#### [Brief]
Return the count of lines in the records that include the string "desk", and nothing besides it.

#### [Listed entries]
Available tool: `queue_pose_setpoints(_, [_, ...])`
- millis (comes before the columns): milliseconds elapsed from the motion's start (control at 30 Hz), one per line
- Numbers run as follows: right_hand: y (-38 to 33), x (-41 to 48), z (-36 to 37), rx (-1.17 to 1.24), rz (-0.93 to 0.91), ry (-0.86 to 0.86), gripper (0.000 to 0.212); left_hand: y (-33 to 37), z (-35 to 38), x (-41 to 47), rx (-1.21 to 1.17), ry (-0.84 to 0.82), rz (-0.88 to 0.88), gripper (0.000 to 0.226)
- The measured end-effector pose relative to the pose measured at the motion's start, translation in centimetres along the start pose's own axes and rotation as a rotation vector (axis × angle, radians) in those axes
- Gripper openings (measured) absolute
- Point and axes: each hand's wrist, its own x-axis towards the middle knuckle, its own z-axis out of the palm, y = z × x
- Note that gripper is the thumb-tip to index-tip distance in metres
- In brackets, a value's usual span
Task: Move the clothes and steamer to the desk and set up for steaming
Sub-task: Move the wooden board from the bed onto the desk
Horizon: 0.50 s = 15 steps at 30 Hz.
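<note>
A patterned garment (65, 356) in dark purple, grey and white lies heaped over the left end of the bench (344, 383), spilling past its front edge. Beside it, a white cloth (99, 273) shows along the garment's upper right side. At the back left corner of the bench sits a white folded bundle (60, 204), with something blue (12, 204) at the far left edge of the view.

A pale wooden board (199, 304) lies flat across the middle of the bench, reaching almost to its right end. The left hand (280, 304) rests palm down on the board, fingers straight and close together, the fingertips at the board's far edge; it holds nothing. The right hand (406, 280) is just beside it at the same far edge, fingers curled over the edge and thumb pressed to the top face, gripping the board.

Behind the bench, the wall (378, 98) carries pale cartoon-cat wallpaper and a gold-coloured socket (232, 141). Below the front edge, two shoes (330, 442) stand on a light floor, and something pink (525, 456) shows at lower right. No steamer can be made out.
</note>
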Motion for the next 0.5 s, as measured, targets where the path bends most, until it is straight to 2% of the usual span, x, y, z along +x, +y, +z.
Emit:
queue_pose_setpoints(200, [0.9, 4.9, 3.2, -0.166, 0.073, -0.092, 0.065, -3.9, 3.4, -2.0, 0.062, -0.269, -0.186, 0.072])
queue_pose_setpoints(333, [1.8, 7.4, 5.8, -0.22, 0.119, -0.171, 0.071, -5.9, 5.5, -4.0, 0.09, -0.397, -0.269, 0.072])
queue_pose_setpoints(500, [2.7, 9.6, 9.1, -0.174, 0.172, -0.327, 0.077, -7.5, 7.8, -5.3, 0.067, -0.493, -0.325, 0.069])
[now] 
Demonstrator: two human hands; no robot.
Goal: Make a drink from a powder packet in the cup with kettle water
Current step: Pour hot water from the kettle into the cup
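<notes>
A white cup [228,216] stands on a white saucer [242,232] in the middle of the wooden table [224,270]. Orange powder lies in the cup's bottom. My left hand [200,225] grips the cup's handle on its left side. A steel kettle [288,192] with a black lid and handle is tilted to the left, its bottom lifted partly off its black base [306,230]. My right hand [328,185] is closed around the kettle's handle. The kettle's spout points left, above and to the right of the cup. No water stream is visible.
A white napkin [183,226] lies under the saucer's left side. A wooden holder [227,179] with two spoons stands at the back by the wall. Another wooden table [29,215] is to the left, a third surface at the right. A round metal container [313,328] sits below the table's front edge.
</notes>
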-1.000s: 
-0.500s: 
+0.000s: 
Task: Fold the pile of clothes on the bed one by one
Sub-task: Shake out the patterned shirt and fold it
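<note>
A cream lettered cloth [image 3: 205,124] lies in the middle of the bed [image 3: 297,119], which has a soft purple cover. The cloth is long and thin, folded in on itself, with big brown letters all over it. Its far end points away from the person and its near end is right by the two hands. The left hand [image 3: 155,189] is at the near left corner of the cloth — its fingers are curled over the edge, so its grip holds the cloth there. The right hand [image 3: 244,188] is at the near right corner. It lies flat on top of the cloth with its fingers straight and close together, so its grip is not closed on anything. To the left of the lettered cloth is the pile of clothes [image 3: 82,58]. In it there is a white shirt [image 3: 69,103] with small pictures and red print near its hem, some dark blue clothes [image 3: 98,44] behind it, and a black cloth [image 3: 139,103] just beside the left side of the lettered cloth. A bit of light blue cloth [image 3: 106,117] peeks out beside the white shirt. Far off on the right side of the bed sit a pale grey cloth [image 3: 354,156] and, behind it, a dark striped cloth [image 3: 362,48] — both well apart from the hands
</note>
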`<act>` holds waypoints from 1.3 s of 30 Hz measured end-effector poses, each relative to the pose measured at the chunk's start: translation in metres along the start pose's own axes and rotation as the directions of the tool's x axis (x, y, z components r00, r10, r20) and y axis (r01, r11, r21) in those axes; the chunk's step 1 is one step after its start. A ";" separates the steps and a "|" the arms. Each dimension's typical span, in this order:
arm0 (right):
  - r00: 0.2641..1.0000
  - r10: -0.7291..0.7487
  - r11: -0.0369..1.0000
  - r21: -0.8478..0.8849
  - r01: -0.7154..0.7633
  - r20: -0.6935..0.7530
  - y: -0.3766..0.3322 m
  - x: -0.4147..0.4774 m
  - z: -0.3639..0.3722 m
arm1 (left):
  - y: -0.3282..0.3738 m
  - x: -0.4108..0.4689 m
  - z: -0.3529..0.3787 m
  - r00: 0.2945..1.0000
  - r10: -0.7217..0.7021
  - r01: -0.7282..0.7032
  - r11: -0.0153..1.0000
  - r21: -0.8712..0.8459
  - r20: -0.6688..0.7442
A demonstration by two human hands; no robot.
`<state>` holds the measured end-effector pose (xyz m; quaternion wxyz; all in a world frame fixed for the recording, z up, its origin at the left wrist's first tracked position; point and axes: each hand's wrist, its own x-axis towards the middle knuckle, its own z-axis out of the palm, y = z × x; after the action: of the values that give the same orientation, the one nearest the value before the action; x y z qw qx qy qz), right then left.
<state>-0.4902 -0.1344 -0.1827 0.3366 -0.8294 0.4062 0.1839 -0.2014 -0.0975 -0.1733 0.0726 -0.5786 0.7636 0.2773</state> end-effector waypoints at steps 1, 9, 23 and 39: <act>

#### [Answer below]
2